• _What you need to do_:
Go through the listing and retype each line exactly.
[Opening Data in this exercise section]
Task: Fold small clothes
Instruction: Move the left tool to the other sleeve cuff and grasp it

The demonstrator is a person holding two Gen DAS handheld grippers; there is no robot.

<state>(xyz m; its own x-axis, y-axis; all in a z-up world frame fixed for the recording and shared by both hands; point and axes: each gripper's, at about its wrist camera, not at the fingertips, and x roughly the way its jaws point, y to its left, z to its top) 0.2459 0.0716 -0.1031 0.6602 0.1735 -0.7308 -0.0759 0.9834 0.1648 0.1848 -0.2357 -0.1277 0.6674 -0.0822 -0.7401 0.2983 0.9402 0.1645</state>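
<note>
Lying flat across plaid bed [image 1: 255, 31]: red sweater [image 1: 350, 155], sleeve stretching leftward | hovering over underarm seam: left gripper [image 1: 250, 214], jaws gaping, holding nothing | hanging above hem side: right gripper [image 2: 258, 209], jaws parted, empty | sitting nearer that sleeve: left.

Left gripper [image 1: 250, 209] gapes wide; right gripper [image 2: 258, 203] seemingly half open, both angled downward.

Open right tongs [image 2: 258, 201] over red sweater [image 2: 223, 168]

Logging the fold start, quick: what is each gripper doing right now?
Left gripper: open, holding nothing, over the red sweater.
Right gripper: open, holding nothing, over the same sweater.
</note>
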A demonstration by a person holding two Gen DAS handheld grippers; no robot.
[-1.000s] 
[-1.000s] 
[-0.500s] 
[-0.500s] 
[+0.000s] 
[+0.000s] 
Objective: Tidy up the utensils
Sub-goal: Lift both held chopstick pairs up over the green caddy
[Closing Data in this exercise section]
• _Output of the task_:
Task: Fold small clothes
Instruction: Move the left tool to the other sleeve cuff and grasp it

The demonstrator is a person holding two Gen DAS handheld grippers; there is no robot.

<state>(xyz m; its own x-axis, y-axis; all in a z-up world frame fixed for the recording and shared by both hands; point and axes: each gripper's, at about its wrist camera, not at the fingertips, and x roughly the way its jaws point, y to its left, z to its top) 0.2459 0.0716 -0.1031 0.6602 0.1735 -0.7308 -0.0759 0.9834 0.1648 0.1848 -0.2357 -0.1277 0.6674 -0.0822 -0.7401 0.2983 0.9402 0.1645</state>
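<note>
Lying flat across plaid bed [image 1: 255, 31]: red sweater [image 1: 350, 155], sleeve stretching leftward | hovering over underarm seam: left gripper [image 1: 250, 214], jaws gaping, holding nothing | hanging above hem side: right gripper [image 2: 258, 209], jaws parted, empty | sitting nearer that sleeve: left.

Left gripper [image 1: 250, 209] gapes wide; right gripper [image 2: 258, 203] seemingly half open, both angled downward.

Open right tongs [image 2: 258, 201] over red sweater [image 2: 223, 168]

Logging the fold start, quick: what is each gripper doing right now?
Left gripper: open, holding nothing, over the red sweater.
Right gripper: open, holding nothing, over the same sweater.
</note>
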A demonstration by a person holding two Gen DAS handheld grippers; no robot.
[-1.000s] 
[-1.000s] 
[-0.500s] 
[-0.500s] 
[+0.000s] 
[+0.000s] 
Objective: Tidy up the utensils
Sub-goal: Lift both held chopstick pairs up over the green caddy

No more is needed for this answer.